- [Exercise description]: Output range, inclusive: from the line containing "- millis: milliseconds" to the line containing "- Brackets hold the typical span". Restate those lines from the data below word for word and only those.

- [Data excerpt]:
+ + +
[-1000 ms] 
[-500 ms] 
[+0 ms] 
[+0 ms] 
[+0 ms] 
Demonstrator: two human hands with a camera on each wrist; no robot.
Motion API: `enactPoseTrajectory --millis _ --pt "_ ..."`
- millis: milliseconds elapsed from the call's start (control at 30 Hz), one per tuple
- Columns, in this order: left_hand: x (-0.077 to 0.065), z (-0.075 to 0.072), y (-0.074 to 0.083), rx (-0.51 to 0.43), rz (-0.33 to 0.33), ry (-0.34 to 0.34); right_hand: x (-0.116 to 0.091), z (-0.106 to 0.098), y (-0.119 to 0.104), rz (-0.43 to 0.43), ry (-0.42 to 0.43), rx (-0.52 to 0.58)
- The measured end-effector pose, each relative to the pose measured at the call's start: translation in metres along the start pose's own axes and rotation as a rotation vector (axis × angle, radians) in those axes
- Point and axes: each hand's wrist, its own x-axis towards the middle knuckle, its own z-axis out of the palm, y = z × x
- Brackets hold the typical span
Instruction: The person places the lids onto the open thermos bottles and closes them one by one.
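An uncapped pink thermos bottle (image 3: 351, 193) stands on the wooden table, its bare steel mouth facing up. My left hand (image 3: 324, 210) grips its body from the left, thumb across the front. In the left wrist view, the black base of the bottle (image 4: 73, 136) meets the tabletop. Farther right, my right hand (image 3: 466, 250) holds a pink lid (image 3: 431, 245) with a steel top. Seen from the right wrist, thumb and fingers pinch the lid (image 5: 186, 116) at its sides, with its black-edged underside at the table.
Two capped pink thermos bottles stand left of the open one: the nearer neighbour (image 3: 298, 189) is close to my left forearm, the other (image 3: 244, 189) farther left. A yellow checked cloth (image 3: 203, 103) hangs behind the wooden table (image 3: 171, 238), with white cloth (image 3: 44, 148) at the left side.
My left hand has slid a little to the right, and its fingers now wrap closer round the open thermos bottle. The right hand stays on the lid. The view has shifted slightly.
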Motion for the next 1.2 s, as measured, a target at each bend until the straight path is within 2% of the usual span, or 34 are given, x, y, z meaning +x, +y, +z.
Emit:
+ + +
- [Output of the exercise]:
- millis: milliseconds elapsed from the call's start (control at 30 Hz), one per tuple
- Columns, in this order: left_hand: x (-0.077 to 0.065), z (-0.075 to 0.072), y (-0.074 to 0.083), rx (-0.51 to 0.43), rz (-0.33 to 0.33), ry (-0.34 to 0.34); right_hand: x (-0.116 to 0.091), z (-0.106 to 0.098), y (-0.119 to 0.104), rz (-0.43 to 0.43), ry (-0.42 to 0.43), rx (-0.52 to 0.58)
- The measured end-effector pose, each relative to the pose measured at the call's start: translation in metres along the start pose's own axes and rotation as a rotation vector (axis × angle, radians) in those axes
- Point and axes: each hand's wrist, its own x-axis towards the middle knuckle, its own z-axis out of the palm, y = z × x
- Brackets hold the typical span

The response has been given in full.